• [WHAT YOU NEED TO DO]:
Could you reproduce the lines below from the one with "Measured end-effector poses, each" through the one with "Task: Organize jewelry"? Keep both ends and add nothing.

• [SOURCE DATA]:

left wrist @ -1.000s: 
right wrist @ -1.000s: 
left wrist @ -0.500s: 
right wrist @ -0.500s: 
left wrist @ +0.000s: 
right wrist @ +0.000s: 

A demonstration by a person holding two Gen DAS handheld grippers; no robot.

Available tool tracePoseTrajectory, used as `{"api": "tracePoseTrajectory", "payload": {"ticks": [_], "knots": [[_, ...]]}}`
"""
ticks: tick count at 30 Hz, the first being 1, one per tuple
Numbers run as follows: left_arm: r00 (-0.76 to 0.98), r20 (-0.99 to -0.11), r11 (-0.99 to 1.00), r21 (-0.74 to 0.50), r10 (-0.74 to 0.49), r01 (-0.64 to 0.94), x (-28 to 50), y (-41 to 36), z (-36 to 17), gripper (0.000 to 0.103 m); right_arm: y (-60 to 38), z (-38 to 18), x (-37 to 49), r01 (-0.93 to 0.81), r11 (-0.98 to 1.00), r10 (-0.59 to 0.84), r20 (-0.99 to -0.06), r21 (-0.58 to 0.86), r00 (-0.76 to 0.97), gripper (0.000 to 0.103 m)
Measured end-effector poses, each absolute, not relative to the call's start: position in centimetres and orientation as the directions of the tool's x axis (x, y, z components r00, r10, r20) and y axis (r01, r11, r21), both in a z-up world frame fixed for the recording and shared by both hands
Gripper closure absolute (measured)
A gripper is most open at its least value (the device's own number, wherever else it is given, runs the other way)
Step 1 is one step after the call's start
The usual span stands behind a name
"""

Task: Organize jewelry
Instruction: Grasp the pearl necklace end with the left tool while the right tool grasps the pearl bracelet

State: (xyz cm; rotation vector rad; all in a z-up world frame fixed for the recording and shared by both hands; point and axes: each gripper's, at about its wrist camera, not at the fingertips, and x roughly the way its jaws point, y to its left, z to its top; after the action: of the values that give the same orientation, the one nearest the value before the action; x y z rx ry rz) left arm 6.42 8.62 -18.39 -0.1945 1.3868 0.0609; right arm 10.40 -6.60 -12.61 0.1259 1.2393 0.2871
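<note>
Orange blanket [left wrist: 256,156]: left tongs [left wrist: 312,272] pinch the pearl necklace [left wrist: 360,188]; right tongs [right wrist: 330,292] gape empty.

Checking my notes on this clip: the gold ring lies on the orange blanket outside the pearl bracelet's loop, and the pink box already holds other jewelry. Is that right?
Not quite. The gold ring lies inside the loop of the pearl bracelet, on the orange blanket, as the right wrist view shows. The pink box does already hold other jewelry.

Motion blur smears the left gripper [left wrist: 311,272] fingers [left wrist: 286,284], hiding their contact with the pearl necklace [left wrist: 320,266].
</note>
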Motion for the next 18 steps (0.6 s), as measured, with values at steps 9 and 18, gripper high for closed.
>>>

• [PROBLEM SOLUTION]:
Measured end-effector poses, each absolute, not relative to the call's start: position in centimetres and orientation as the directions of the tool's x axis (x, y, z components r00, r10, r20) and y axis (r01, r11, r21), both in a z-up world frame fixed for the recording and shared by both hands
Gripper closure absolute (measured)
A gripper is most open at its least value (the device's own number, wherever else it is given, runs the other way)
Step 1 is one step after the call's start
The usual span stands behind a name
"""

Task: Organize jewelry

What was asked now has a complete answer.